Test your AI instructor with simulated viewers before publishing

Evaluations let you test how your AI instructor handles real conversations before your video goes live. The system simulates a viewer interacting with your instructor, judges each response as pass or fail, and helps you identify areas for improvement.

Opening the Evaluations Panel

  1. Open a video in the editor
  2. Click the Evaluations tab
  3. You'll see a list of any previous evaluations, or an empty state if this is your first

Creating an Evaluation

Click the New button in the panel header to configure a test run.

Evaluation Name

A label to identify this test. It auto-generates with a timestamp (e.g., "Evaluation Jan 24 3:45 PM"), but you can rename it to something descriptive like "Beginner persona test" or "Off-topic handling check."

Viewer Persona

Describe the type of viewer you want to simulate. This controls how the simulated viewer behaves during the conversation.
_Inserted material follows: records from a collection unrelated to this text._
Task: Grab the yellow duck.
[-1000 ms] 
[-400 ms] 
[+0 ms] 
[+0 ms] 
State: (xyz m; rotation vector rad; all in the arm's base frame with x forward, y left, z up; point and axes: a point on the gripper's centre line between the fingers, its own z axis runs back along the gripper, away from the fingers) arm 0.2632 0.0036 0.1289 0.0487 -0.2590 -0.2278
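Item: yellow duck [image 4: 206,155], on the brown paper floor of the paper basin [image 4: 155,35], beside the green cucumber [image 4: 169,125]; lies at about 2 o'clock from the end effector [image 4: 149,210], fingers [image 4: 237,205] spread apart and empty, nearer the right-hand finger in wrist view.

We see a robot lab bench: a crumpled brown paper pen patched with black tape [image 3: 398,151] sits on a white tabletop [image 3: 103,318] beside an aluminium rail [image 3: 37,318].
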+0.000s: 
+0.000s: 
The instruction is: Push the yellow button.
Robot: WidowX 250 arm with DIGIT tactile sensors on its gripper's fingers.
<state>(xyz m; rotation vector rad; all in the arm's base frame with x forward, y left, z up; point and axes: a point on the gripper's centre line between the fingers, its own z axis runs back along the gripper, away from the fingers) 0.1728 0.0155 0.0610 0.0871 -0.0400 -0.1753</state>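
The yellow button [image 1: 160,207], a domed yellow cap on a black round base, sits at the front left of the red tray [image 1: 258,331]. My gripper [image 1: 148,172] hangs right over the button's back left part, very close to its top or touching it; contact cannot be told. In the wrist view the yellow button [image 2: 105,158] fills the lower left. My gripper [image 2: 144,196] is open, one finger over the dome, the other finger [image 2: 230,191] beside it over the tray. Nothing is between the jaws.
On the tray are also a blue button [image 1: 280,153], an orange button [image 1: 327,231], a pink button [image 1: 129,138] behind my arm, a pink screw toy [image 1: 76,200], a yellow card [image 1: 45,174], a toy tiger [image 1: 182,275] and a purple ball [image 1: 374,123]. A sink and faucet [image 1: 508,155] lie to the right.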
The default persona is a student who works through the full course — engaging with lectures, participating in roleplays and interactive exercises, answering quiz questions, and progressing step by step. You can customize this to test specific scenarios:

  • "A confused student who struggles with technical terms and needs simple explanations"
  • "An advanced learner who already knows the basics and asks challenging follow-up questions"
  • "A distracted viewer who frequently goes off-topic"
  • "A skeptical viewer who questions claims and asks for evidence"

If you've edited the persona and want to go back, click Reset to default next to the label.

Evaluation Criteria

Instructions that define how your instructor's responses should be judged. This is written as a single paragraph and sent as one instruction block to the evaluator.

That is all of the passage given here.